Logo

1. Hukuk Dairesi2021/7669 E. 2023/1365 K.

Yapay Zeka Özeti

Uyuşmazlık: Davacı, hile yoluyla taşınmazının elinden alındığını iddia ederek tapu iptali ve tescil davası açmıştır.

Gerekçe ve Sonuç: Davalıların taşınmazı bedelsiz olarak hile ile elde ettikleri, davalı ...’ın ise diğer davalılarla işbirliği içinde olduğu ve tapuda kayıtlı bilgileri bilmesi gerektiği gözetilerek yerel mahkeme kararının onanmasına karar verilmiştir.

Karar Metni

"İçtihat Metni"

MAHKEMESİ : Ankara Bölge Adliye Mahkemesi 16. Hukuk Dairesi

KARAR : Esastan Ret

İLK DERECE MAHKEMESİ : Ankara 12. Asliye Hukuk Mahkemesi

Taraflar arasındaki tapu iptali ve tescil, olmazsa bedel davasından dolayı yapılan yargılama sonunda İlk Derece Mahkemesince davanın kabulüne karar verilmiştir.

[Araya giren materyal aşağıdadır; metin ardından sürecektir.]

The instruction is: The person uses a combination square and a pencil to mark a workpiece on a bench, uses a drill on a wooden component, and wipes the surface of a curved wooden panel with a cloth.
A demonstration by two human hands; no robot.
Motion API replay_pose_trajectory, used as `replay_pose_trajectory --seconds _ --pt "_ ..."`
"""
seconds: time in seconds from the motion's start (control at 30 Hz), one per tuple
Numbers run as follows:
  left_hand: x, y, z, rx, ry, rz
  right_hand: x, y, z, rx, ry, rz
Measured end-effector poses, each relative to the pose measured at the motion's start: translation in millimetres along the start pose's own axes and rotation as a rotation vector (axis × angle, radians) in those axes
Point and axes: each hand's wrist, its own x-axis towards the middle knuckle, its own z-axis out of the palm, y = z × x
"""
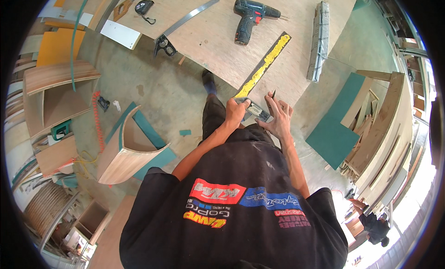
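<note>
At the near edge of the plywood table, my left hand is closed round one end of a small grey block with a pale label. My right hand has its thumb at the block's other end and a dark, pencil-like stick between its fingers. From beside my left hand, a dark strip with a rough yellow surface runs across the tabletop. Beyond it lies a cordless drill with a bit fitted. My fingers hide part of the block.
A square with a metal blade overhangs the table edge, near a tape measure and a handsaw. A wrapped long bundle lies right. Curved wooden cabinets stand left, boards right. Another person is at lower right.
</note>
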Motion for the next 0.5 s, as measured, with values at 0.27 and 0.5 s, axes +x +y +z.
replay_pose_trajectory --seconds 0.27,0.5 --pt "-11 16 4 -0.106 -0.082 -0.049 -12 2 8 -0.025 0.04 -0.01" --pt "-2 6 -1 -0.041 -0.006 -0.112 -18 -6 11 -0.005 0.062 -0.023"
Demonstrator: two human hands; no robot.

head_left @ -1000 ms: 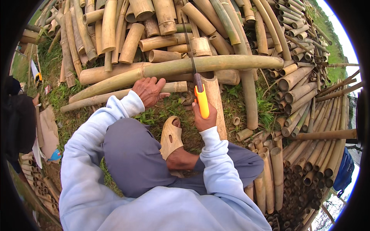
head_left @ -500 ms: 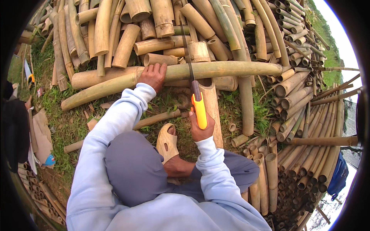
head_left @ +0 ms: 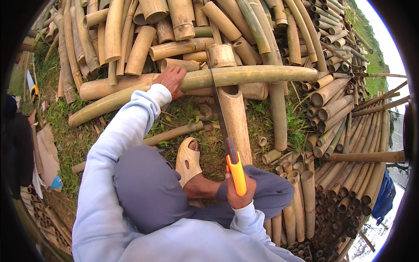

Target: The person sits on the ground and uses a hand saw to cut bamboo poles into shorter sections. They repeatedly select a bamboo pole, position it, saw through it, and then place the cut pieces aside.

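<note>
A long, slightly bent bamboo pole (head_left: 262,74) lies crosswise in front of me on other bamboo pieces. My left hand (head_left: 171,81) is closed over it, left of the blade, fingers on its far side. In my right hand (head_left: 242,191) is the orange handle of a hand saw (head_left: 218,105), held near my folded leg. The saw's long dark blade crosses the pole, with its tip just beyond it. Beneath the pole, right of the blade, an upright-pointing bamboo tube (head_left: 235,126) shows its open end.
Cut bamboo lengths (head_left: 142,50) are heaped beyond the pole. Stacked bamboo tubes (head_left: 331,115) and long poles (head_left: 353,174) fill the right side. My sandalled foot (head_left: 189,163) rests on the grass below the pole. At far left a person in dark clothes (head_left: 19,144) sits near another saw (head_left: 31,83).
My right hand has drawn the saw back toward my body, so more blade shows on the near side of the pole. My left hand stays on the pole, shifted slightly left.
</note>
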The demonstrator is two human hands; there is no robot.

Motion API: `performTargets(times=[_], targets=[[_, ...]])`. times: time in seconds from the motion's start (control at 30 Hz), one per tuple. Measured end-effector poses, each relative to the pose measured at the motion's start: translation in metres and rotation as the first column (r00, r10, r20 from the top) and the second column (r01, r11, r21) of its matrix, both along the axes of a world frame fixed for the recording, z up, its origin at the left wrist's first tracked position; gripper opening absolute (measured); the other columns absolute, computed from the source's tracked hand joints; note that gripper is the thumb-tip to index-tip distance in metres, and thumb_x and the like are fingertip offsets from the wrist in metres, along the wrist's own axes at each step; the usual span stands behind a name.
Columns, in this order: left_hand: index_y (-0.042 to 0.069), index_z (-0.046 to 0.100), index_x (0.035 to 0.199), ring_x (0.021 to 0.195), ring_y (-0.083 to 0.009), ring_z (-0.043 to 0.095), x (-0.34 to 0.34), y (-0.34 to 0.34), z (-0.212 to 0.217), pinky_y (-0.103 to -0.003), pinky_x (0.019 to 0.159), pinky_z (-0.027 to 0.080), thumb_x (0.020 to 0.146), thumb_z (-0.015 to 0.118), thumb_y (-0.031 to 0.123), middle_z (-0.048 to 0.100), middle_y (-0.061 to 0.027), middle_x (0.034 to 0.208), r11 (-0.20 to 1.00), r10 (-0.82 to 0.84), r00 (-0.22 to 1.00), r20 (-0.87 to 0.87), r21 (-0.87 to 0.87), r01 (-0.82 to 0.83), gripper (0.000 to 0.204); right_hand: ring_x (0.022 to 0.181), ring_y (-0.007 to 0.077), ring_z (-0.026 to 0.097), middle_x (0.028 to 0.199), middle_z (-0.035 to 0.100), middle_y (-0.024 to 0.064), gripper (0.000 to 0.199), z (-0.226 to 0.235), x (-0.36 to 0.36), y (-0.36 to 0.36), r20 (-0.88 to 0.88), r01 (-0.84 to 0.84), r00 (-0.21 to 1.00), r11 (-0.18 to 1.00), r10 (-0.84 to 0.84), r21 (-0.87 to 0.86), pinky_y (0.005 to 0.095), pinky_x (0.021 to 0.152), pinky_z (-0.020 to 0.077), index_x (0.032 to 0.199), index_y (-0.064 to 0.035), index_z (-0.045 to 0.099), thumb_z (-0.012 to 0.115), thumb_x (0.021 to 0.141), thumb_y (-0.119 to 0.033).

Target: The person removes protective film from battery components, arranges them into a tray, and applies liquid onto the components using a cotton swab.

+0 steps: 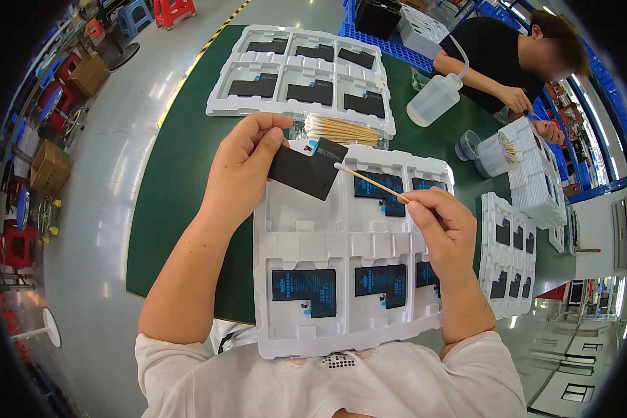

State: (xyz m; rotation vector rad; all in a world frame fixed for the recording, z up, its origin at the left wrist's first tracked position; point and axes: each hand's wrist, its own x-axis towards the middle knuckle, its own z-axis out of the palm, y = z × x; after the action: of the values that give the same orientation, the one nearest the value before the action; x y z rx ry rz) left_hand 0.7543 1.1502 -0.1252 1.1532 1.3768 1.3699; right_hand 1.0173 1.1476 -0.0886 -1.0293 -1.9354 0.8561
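My left hand (247, 155) is closed on the left edge of a flat black L-shaped phone battery (306, 169), held tilted above a white tray (303, 245). Between the thumb and fingers of my right hand (442, 226) is a wooden cotton swab (373, 182); its white tip is at the battery's right edge, and I cannot tell if it touches. Below, the tray's compartments hold several batteries, among them one at the near left (304, 292) and one in the far middle (380, 193). The tray's far left compartment, under the held battery, has nothing in it.
Beyond my hands lies a bundle of cotton swabs (345, 130), next to a far tray of black batteries (299, 73). A squeeze bottle (434, 99) stands at the back right. Stacked trays (536, 171) and another battery tray (508, 240) are on the right. A co-worker (501, 59) sits across the green table (181, 188).
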Motion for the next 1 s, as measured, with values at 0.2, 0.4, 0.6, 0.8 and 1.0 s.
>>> performTargets(times=[0.2,0.4,0.6,0.8,1.0], targets=[[0.006,0.059,0.111,0.076,-0.0044,0.053,0.0,0.0,0.0,-0.019,0.068,0.044,0.097,0.049,0.017,0.057,0.0015,0.084,1.0,0.007,1.0,0.012,-0.005,-0.007,0.02,0.061,0.0071,0.045,0.071,0.054,0.002,0.011,-0.004,0.001,0.001,-0.017,0.006,1.0,0.999,-0.005,0.039,0.0206,0.055,0.0346,0.094,0.0021,0.066,0.06,0.087,-0.002],[0.005,0.06,0.109,0.074,-0.0054,0.053,-0.005,-0.001,-0.001,-0.019,0.067,0.043,0.097,0.05,0.014,0.058,0.0013,0.082,0.997,0.04,0.998,-0.042,0.074,-0.037,0.018,0.064,0.0043,0.043,0.075,0.054,-0.0004,0.012,-0.003,0.003,-0.001,-0.097,0.108,0.99,0.994,-0.105,0.029,0.0185,0.055,0.032,0.097,0.0032,0.066,0.06,0.088,-0.002],[-0.001,0.064,0.092,0.072,-0.0064,0.053,-0.012,-0.007,0.012,-0.021,0.067,0.043,0.087,0.061,0.008,0.061,-0.0017,0.081,0.997,-0.042,0.879,-0.475,-0.072,0.009,0.011,0.063,0.0034,0.041,0.078,0.056,0.0,0.013,-0.005,0.004,0.001,-0.132,0.106,0.986,0.994,-0.1,0.041,0.0179,0.054,0.0301,0.098,0.0032,0.066,0.059,0.089,-0.003],[-0.002,0.066,0.08,0.067,-0.0083,0.049,-0.012,-0.015,0.016,-0.023,0.062,0.041,0.08,0.067,0.009,0.059,-0.0018,0.089,0.984,-0.18,0.839,-0.514,-0.101,0.149,0.011,0.067,0.0033,0.045,0.082,0.059,0.0014,0.013,0.0,0.002,-0.002,-0.122,0.122,0.985,0.993,-0.122,-0.008,0.0165,0.057,0.0333,0.098,0.0035,0.066,0.06,0.089,-0.004],[-0.002,0.065,0.08,0.069,-0.0087,0.047,-0.023,-0.01,0.013,-0.024,0.064,0.039,0.082,0.066,0.012,0.056,-0.0019,0.088,0.992,-0.114,0.863,-0.493,-0.004,0.129,0.014,0.069,0.003,0.046,0.085,0.061,0.0014,0.013,-0.002,0.004,-0.002,-0.149,0.135,0.979,0.99,-0.138,-0.035,0.016,0.059,0.0338,0.098,0.0028,0.066,0.059,0.09,-0.005]])
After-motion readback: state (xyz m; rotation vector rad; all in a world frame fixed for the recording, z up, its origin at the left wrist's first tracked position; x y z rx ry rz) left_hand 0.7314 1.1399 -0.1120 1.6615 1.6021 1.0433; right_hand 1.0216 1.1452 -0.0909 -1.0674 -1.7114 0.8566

Kararın davacı vekili ve davalı ... vekili tarafından istinaf edilmesi üzerine, Bölge Adliye Mahkemesince başvurunun esastan reddine karar verilmiştir.

Bölge Adliye Mahkemesi kararı davalı ... vekili ve katılma yoluyla davacı vekili tarafından temyiz edilmekle; kesinlik, süre, temyiz şartı ve diğer usul eksiklikleri yönünden yapılan ön inceleme sonucunda, temyiz dilekçesinin kabulüne karar verildikten ve Tetkik Hâkimi tarafından hazırlanan rapor dinlendikten sonra dosyadaki belgeler incelenip gereği düşünüldü:

I. DAVA

Davacı dava dilekçesinde, 7803 ada 2 parsel sayılı taşınmadaki 31 numaralı bağımsız bölümün maliki olduğunu, oğlunun yanında çalıştığı ...’in işlerinin kötüye gittiğini belirterek, kredi çekip evi teminat göstermek için kendisine yapılan telkinler sonucunda hile ve desiselerle, hataya düşürülmek suretiyle dava konusu taşınmazı teminat göstermek, kredi çekmek ve sonradan iade edileceği şeklinde kandırılarak davalı ...’a devrinin sağlanıldığını, ...’un da taşınmazı davalı ...’a temlik ettiğini bu şekilde dolandırıldığını, ...’un Savcılık dosyasında evi kredi çekmek için aldığını kabul ettiğini, kendisine bedel ödemesi yapılmadığını, davalı ...’ın da evi ...’den alacağı için aldığını, bir miktar ödemeyi de ...’a yaptığı şeklinde çelişkili beyanlarda bulunduğunu, ... ile ...’in çocukluk arkadaşı olduklarını ileri sürerek tapu kaydının iptali ile adına tesciline, olmazsa rayiç bedelin faizi ile birlikte davalılardan müştereken ve müteselsilen tahsiline karar verilmesini istemiştir.

II. CEVAP

1.Davalı ... cevap dilekçesinde, davanın husumet yönünden reddi gerektiğini, davalı ...’den 40.000,00 TL’ye yakın alacağı olduğunu, ...’in yanında gördüğü onunla samimi olan davacının evini alacağına karşılık almayı ve farkı da ödemeyi kabul ettiğini, kredi için bankaya başvuruda bulunduğunu ve taşınmaza 80.000,00 TL değer biçildiğini, 45.000,00 TL’yi mahsup edip kalanı ...’e vermeyi teklif ettiğini, davacının ve ...’in evin bedeli daha yüksek diye anlaşmayı bozduklarını, ...’in taşınmazı daha yüksek bedelle alacak birini bulduğunu bildirdiğini ve tanımadığı davalı ...’a devrettiğini, tapuda ...’in kendisine 45.000,00 TL verdiğini, kalan 45.000,00 TL’yi de ... Ünlü’ye verdiğini belirterek davanın reddini savunmuştur.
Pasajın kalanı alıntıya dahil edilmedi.